Ada tiga nama besar dari keluarga Haji Rasul yang perannya sangat penting dalam gerakan Muhammadiyah. Pertama, Haji Rasul sendiri. Kedua, putranya, Haji Abdul Malik Karim Amrullah (Hamka). Dan ketiga, menantu Haji Rasul, AR Sutan Mansur.
Haji Rasul adalah putra Syekh Kisai, seorang ulama Minangkabau terkemuka, dan ini menjelaskan tentang minatnya yang kuat pada agama. Namun ia menentang praktik beragama dan beradat di Minang kala itu, yang membuatnya dimusuhi kaum penghulu. Gagal dengan organisasi pendidikan yang ia pelopori, Sandi Aman, ia berjaya ketika memperkenalkan Muhammadiyah pada Juni 1925 di Sungai Batang, Maninjau. Ketertarikannya pada Muhammadiyah dimulai dari kunjungannya ke Pekalongan, kota di mana anak dan menantunya (AR Sutan Mansur) bermukim. Di sana ia melihat bahwa menantunya tak hanya sukses berbisnis, tapi juga dalam mengelola Muhammadiyah setempat. Ia terkesan dengan progresivitas dan aktivisme sosial Muhammadiyah Pekalongan. Keluarganya di rantau ini serta para perantau Minang lainnya berperan menyokong Haji Rasul kala mendirikan sebuah Ranting (Groep) Muhammadiyah serta sekolah dasar Muhammadiyah di kampung halamannya.

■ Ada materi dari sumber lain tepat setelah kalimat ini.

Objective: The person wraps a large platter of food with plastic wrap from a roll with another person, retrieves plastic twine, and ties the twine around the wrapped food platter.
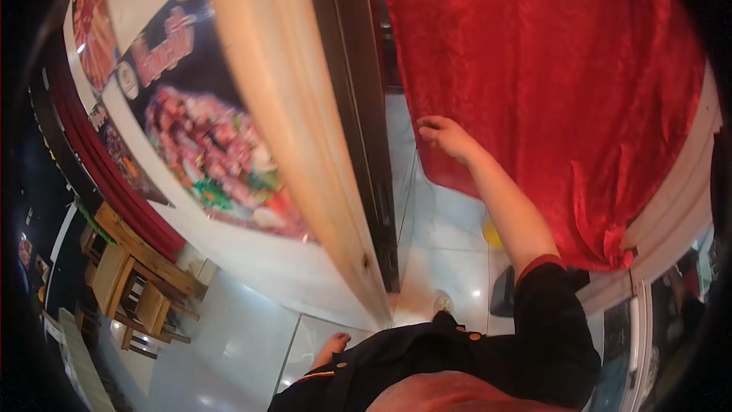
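Furniture of pale wood (114,278), a table with low seats, stands well to the left of the upright wooden post (296,99), the landmark for all positions given. Above it, also far left of the post, hangs a dark red drape (156,221); higher still, a food poster (93,23) shows orange-toned fare. Just left of the post, and partly covered by it, a larger poster (217,149) pictures chopped reddish meat with green garnish on a dark ground. Its heading (164,46), in big slanted pale letters edged in red, is too distorted to read; a round white emblem (127,80) beneath is equally unreadable. Below the post's foot, slightly left, is the left hand (331,348), low beside the body; its fingers look loosely bent, but whether they hold anything cannot be told. Immediately right of the post runs a dark door edge (358,122). Farther right, the right hand (447,137) extends to the left edge of the red curtain (541,84), fingers partly curled; whether they grip the cloth or only meet it cannot be told. The curtain hangs right of the post, its lower right corner bunched.
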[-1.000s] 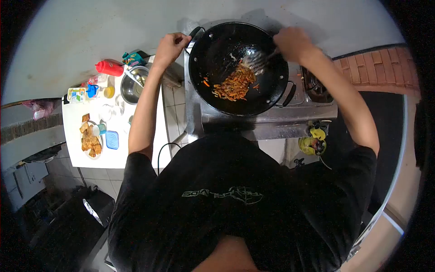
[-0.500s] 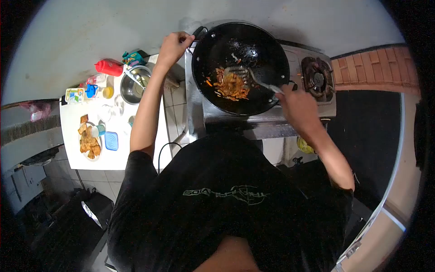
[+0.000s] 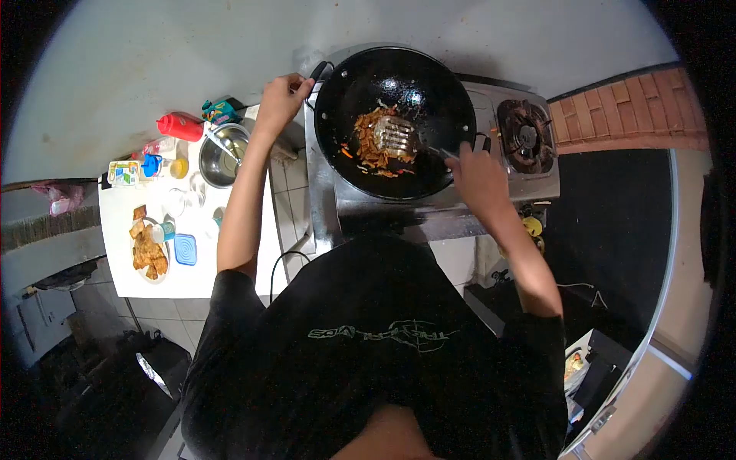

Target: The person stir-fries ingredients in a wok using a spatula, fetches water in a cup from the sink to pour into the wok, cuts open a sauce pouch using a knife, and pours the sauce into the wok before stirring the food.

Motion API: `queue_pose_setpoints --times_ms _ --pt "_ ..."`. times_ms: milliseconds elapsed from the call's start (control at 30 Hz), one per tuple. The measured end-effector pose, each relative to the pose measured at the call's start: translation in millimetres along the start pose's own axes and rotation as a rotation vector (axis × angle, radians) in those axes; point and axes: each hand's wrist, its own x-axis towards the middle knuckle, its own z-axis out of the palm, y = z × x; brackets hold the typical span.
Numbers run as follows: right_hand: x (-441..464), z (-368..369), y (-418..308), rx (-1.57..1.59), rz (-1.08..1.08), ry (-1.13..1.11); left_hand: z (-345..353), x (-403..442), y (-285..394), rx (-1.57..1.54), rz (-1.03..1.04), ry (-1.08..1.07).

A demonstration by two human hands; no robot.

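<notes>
A black wok sits on the stove, with shredded, browned food gathered in its lower left part. My left hand is closed on the wok's left handle. In my right hand is a metal slotted spatula, whose blade rests on the food. The spatula's grip is mostly hidden by my fingers. Close by my right hand is the wok's right handle.
A bare burner is at the right of the steel stove. The white table at left bears a plate of fried pieces, a steel bowl, a red bottle, a blue lid and jars.
The spatula blade has turned over flatter and shifted slightly down on the food. My right hand has moved left and down a little. The left hand keeps hold of the handle.
</notes>
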Motion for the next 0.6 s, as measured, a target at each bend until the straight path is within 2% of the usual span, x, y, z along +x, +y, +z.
queue_pose_setpoints --times_ms 33,133,200,267,333,433,533,567,600 --pt "-1.8 -2.3 -5.0 0.054 0.068 -0.015 0.1 -4.7 -1.2 0.001 -0.007 0.005" --pt "-32.0 -4.9 -12.0 0.128 0.074 -0.117 -4.4 -24.9 3.6 0.026 0.039 0.136" --pt "-37.1 12.9 -1.0 0.186 0.08 -0.069 -22.7 -60.0 30.6 0.209 0.158 0.423" --pt "-42.3 33.3 9.4 0.253 0.091 -0.03 -38.5 -105.7 66.7 0.22 0.074 0.381" --pt "-44.9 46.8 19.9 0.317 0.047 0.164 -29.9 -149.7 83.7 0.1 -0.051 0.205" --pt "-45.8 63.1 37.8 0.388 -0.021 0.194 17.2 -198.0 74.5 0.099 -0.117 -0.052" --pt "-77.2 16.1 31.8 0.29 0.063 0.255 67.3 -235.5 88.4 0.044 -0.198 -0.198" --pt "-91.4 11.0 36.4 0.297 -0.005 0.461 87.9 -247.5 83.5 0.039 -0.198 -0.193" --pt "-105.9 10.3 45.6 0.315 -0.013 0.457 110.0 -256.8 74.6 0.036 -0.195 -0.189"
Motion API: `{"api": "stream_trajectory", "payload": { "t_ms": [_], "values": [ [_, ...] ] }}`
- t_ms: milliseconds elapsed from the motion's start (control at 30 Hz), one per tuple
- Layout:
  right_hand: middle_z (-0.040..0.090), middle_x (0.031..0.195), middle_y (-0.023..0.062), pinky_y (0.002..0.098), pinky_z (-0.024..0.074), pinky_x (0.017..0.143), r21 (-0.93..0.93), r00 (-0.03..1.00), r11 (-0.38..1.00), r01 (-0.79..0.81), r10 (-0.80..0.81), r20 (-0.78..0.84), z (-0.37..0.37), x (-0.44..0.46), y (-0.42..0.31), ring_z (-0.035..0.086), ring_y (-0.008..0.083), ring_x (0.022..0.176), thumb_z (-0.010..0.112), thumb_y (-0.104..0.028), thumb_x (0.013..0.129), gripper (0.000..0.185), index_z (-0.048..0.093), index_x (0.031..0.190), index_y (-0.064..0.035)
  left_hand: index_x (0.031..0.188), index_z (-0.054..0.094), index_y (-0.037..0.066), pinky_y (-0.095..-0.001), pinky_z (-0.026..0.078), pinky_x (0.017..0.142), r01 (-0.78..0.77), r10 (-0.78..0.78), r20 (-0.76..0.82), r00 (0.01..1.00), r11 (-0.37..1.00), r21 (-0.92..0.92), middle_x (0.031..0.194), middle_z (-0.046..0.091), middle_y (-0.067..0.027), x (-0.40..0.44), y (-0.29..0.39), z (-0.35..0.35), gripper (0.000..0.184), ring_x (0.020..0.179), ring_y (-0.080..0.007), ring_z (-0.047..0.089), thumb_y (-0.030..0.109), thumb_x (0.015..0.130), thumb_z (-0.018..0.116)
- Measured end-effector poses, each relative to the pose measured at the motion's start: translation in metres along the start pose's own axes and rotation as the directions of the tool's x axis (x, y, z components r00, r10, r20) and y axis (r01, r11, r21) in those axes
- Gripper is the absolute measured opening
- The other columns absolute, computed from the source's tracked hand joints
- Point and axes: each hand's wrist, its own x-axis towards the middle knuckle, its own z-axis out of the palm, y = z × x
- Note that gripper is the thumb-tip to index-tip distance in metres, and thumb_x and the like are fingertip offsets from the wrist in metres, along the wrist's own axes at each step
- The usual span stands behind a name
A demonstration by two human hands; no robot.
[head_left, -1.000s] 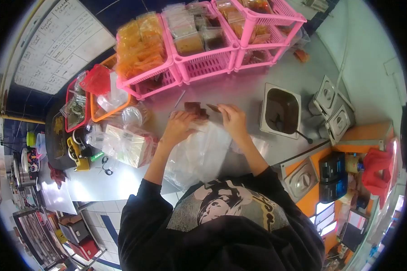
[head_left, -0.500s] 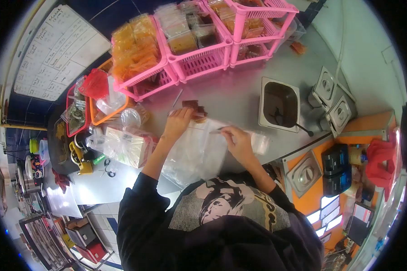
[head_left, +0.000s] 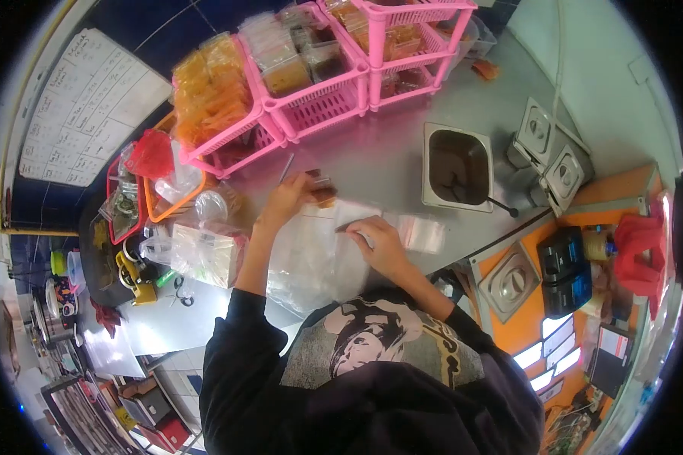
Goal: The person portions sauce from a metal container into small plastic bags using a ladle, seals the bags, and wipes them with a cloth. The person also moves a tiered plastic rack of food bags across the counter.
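Note:
My left hand (head_left: 287, 199) is closed at the edge of a small clear packet with dark brown contents (head_left: 324, 189). My right hand (head_left: 379, 244) pinches a thin dark object (head_left: 344, 226), too small to name, above clear plastic bags (head_left: 311, 254) spread in front of me. To the right of that hand lie several small clear plastic bags (head_left: 423, 233). A slim metal stick (head_left: 287, 167) rests just beyond my left hand.
Pink stacked baskets (head_left: 311, 114) full of packets stand at the back. A steel pan with dark contents (head_left: 426, 171) is on the right, near lidded steel containers (head_left: 561, 178). Left are an orange basket (head_left: 178, 208), a plastic-wrapped box (head_left: 201, 254), a yellow tape dispenser (head_left: 133, 277) and scissors (head_left: 180, 292).
My right hand has moved left over the plastic bags with the thin object. My left hand has turned slightly beside the brown packet. The whole view has shifted a little.

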Motion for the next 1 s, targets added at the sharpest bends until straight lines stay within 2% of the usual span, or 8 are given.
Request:
{"api": "stream_trajectory", "payload": {
  "t_ms": [133, 200, 333, 400, 533, 667, 833, 1000],
  "values": [
    [0.064, 0.082, 0.0095, 0.0378, 0.0482, 0.071, -0.008, 1.0, 1.0, -0.004, 0.004, 0.004, -0.002, -0.002, 0.003, 0.059, 0.0283, 0.079, 0.065, -0.009, 0.079, 0.007, 0.064, 0.086, -0.006, 0.107, 0.05, 0.004, -0.0427, 0.051, 0.069, 0.157, -0.157, -0.07, 0.985, 0.988, -0.004, 0.094, 0.063, -0.0166, 0.003, 0.011, -0.003, 0.025, 0.085, -0.0379, 0.062, 0.008, 0.085, 0.061],
    [0.064, 0.082, 0.0093, 0.038, 0.0479, 0.072, -0.012, 1.0, 1.0, 0.01, -0.01, 0.001, -0.002, -0.002, 0.005, 0.059, 0.0285, 0.079, 0.065, -0.009, 0.079, 0.007, 0.064, 0.086, -0.0063, 0.108, 0.049, 0.004, -0.0418, 0.052, 0.069, 0.222, -0.239, -0.112, 0.965, 0.964, -0.146, 0.094, 0.065, -0.0162, 0.005, 0.009, 0.0, 0.024, 0.085, -0.0357, 0.064, 0.009, 0.087, 0.058],
    [0.064, 0.084, 0.0072, 0.0371, 0.0474, 0.073, -0.027, 0.999, 0.999, 0.034, -0.034, -0.001, -0.001, -0.001, 0.008, 0.057, 0.0276, 0.082, 0.066, -0.008, 0.077, 0.006, 0.065, 0.082, -0.007, 0.11, 0.047, 0.003, -0.0385, 0.052, 0.07, 0.193, -0.213, -0.118, 0.97, 0.968, -0.16, 0.091, 0.066, -0.0154, 0.007, 0.011, -0.001, 0.027, 0.084, -0.0332, 0.066, 0.005, 0.086, 0.06],
    [0.064, 0.086, 0.0064, 0.0368, 0.0472, 0.073, -0.023, 0.999, 0.999, 0.037, -0.037, -0.001, -0.002, -0.001, 0.007, 0.057, 0.0273, 0.085, 0.067, -0.008, 0.076, 0.006, 0.065, 0.081, -0.0074, 0.111, 0.047, 0.003, -0.0347, 0.052, 0.069, 0.179, -0.233, -0.259, 0.937, 0.96, -0.217, 0.09, 0.067, -0.014, 0.008, 0.017, -0.001, 0.031, 0.084, -0.0289, 0.067, 0.003, 0.084, 0.062],
    [0.059, 0.108, 0.0065, 0.0346, 0.0459, 0.077, 0.036, 0.998, 0.998, 0.054, -0.053, -0.042, -0.004, 0.005, -0.002, 0.055, 0.0269, 0.095, 0.07, -0.005, 0.073, 0.009, 0.067, 0.08, -0.0104, 0.112, 0.046, 0.004, -0.0316, 0.051, 0.069, 0.191, -0.267, -0.307, 0.913, 0.947, -0.256, 0.089, 0.068, -0.013, 0.011, 0.043, -0.018, 0.035, 0.083, -0.0256, 0.068, 0.001, 0.081, 0.064],
    [0.051, 0.128, 0.0097, 0.0329, 0.0447, 0.083, 0.115, 0.988, 0.988, 0.106, -0.092, -0.123, 0.003, 0.022, 0.0, 0.053, 0.0283, 0.109, 0.072, -0.006, 0.072, 0.011, 0.069, 0.081, -0.0119, 0.117, 0.042, 0.003, -0.0241, 0.05, 0.077, 0.227, -0.341, -0.194, 0.92, 0.865, -0.448, 0.093, 0.066, -0.0114, 0.008, 0.072, -0.026, 0.043, 0.089, -0.0153, 0.064, -0.006, 0.081, 0.064],
    [0.059, 0.117, 0.0121, 0.0353, 0.0463, 0.084, 0.209, 0.985, 0.973, 0.092, -0.059, -0.161, 0.019, 0.034, 0.022, 0.056, 0.0296, 0.107, 0.071, -0.004, 0.073, 0.013, 0.069, 0.084, -0.0094, 0.119, 0.042, 0.001, -0.0273, 0.053, 0.078, 0.179, -0.331, -0.111, 0.937, 0.73, -0.659, 0.094, 0.065, -0.0139, 0.0, 0.107, -0.021, 0.046, 0.089, -0.0185, 0.066, -0.007, 0.079, 0.063],
    [0.067, 0.095, 0.0128, 0.0316, 0.0505, 0.075, 0.362, 0.996, 0.932, 0.031, 0.001, -0.086, 0.019, 0.024, 0.026, 0.065, 0.0271, 0.089, 0.069, 0.0, 0.074, 0.015, 0.069, 0.088, -0.0073, 0.117, 0.044, 0.001, -0.0282, 0.054, 0.077, 0.259, -0.332, -0.038, 0.942, 0.796, -0.547, 0.093, 0.066, -0.0134, -0.015, 0.119, -0.016, 0.043, 0.088, -0.0207, 0.067, -0.009, 0.079, 0.063]
  ]
}}
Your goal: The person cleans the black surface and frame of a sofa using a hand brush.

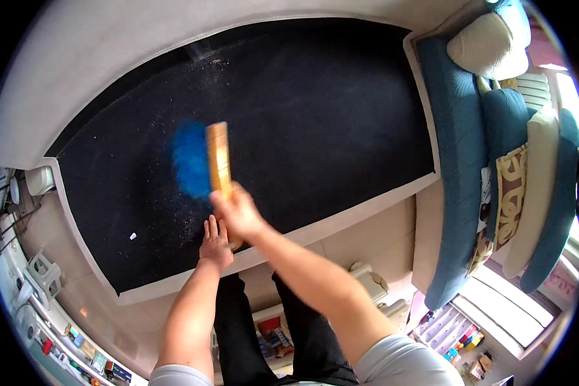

AR Sutan Mansur sendiri berminat dengan Muhammadiyah karena ia melihat organisasi ini sudah mempraktikkan ajaran Islam, berbeda dengan di kampung halamannya di mana agama lebih banyak diperdebatkan orang. Sejak kecil ia sudah belajar dari Haji Rasul yang dikenal sebagai seorang ulama pembaharu. Ia menikah dengan putri Haji Rasul. Sempat akan berkuliah ke Mesir, namun gagal karena persoalan krisis politik di Mesir, Sutan Mansur lalu memilih merantau ke Pekalongan, menjadi saudagar batik sekaligus guru agama. Pertemuan dengan KH Ahmad Dahlan yang tengah melawat ke Pekalongan mengubah hidup Sutan Mansur untuk seterusnya.
Sutan Mansur menjadi anggota Muhammadiyah pada tahun 1922. Setahun kemudian ia menajdi Ketua Muhammadiyah Cabang Pekalongan. Walau ia berperan penting dalam memajukan Muhammadiyah di Pekalongan, ia tak lupa dengan kampung halamannya. Ia masih menjalin komunikasi dengan adik iparnya, Hamka, yang sering singgah ke Pekalongan. Komunikasi ini berperan dalam melahirkan simpati Hamka pada gerakan Muhammadiyah. Sutan Mansur juga tak lupa untuk membantu mengembangkan Muhammadiyah di kampung halamannya.
Satu peristiwa penting yang membawa Sutan Mansur pulang kampung dan berhasil menarik lebih banyak minat di kalangan orang Minang pada Muhammadiyah terjadi di tahun 1925. Kala itu Minangkabau tengah memanas akibat konflik antara Muhammadiyah dan kaum Komunis. Sutan Mansur, yang diminta oleh Pengurus Besar Muhammadiyah untuk menyelesaikan problem ini, turun tangan dan berhasil memperoleh simpati publik. Ia menyelenggarakan pengajian serta aktif mendekati para tokoh adat. Sejak saat itu, Sutan Mansur mendapat kepercayaan untuk menduduki berbagai posisi penting, mulai dari Konsul Besar Muhammadiyah untuk seluruh Sumatra (1930) hingga Ketua PB Muhammadiyah selama dua periode (1953-1956 dan 1956-1959).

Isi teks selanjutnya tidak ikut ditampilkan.